Although not as ambitious as Brave, Wreck-it Ralph takes delight in the early world of video games, offering many moments of mirth as the various video game landscapes look gorgeous in 3D. Nevertheless, my daughter was correct. Pixar is proving adept at creating characters with real emotional conflicts. Ralph’s existential angst easily rivals that of Russell from Up (although the movie is nowhere near Bambi-sad). John C. Reilly is lovable as Ralph, while Sarah Silverman is hilarious as Vanellope.
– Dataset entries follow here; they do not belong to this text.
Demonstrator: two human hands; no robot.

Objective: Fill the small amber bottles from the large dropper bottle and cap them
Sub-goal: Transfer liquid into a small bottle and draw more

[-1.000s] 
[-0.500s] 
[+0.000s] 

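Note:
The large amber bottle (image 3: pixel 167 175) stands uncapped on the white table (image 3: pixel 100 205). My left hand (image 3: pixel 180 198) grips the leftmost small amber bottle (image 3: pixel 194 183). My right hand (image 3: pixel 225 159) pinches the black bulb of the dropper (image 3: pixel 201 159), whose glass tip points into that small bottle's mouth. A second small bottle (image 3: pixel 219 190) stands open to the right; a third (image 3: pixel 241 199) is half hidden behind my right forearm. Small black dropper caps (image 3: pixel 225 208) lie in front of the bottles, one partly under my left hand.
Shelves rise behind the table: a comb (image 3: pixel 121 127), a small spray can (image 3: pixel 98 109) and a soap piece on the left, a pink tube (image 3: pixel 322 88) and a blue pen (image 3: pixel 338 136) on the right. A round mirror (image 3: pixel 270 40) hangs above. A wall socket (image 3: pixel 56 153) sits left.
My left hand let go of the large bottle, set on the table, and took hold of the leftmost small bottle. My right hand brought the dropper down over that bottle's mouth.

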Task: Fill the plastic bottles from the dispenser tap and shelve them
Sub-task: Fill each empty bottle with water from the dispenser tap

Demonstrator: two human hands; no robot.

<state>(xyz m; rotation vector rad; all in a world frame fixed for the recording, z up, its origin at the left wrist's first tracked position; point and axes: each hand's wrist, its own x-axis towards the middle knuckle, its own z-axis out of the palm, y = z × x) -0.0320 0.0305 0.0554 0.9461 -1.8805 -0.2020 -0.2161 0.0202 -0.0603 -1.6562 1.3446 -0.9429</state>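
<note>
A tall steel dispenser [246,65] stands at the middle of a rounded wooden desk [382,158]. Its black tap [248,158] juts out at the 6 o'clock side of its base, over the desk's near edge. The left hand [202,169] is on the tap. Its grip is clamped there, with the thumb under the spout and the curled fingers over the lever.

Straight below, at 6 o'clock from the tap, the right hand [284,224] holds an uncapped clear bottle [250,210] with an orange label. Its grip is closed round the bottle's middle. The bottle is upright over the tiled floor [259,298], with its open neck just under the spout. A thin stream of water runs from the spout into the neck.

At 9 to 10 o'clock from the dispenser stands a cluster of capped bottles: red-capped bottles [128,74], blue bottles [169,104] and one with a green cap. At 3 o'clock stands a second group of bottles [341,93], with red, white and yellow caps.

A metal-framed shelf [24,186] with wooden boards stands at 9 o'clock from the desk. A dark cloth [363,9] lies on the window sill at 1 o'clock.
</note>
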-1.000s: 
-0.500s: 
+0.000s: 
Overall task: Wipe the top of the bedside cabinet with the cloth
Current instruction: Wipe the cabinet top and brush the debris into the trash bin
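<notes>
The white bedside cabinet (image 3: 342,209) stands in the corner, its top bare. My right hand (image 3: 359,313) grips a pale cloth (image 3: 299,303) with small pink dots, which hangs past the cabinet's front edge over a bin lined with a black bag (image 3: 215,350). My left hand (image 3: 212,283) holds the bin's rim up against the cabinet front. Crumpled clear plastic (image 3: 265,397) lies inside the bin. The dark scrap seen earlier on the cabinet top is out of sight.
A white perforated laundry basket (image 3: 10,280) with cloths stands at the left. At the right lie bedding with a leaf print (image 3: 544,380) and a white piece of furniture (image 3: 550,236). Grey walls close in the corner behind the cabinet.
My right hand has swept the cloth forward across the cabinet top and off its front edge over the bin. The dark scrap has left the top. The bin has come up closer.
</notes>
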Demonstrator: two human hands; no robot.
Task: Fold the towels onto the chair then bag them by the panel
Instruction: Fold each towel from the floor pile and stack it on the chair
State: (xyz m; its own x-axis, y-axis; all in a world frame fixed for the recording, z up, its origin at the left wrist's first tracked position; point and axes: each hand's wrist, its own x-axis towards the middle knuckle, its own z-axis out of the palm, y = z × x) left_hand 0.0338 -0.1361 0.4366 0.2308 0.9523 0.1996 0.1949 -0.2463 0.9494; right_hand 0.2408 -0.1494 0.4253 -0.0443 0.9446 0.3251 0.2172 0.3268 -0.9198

However it is Alan Tudyk who steals every scene as King Candy, channelling Ed Wynn’s Mad Hatter.
Bit by Bit: Creating the Worlds of Wreck-It Ralph: behind the scenes look at the various inspirations for the different games, such as candy and the real world architecture of Spanish icon Gaudi, for the fantasyland of Sugar Rush.
Alternate and Deleted Scenes: not really much to offer, other than an early abortive plot line that would have seen Ralph land on The Sims.
Video Game Commercials: C’mon down to Litwak’s Arcade! Play Fix-it Felix with free quarters on your birthday! Proof of birthday required.
Paperman - the tender-hearted Academy-award winning romantic short about two strangers who meet one day on a train platform.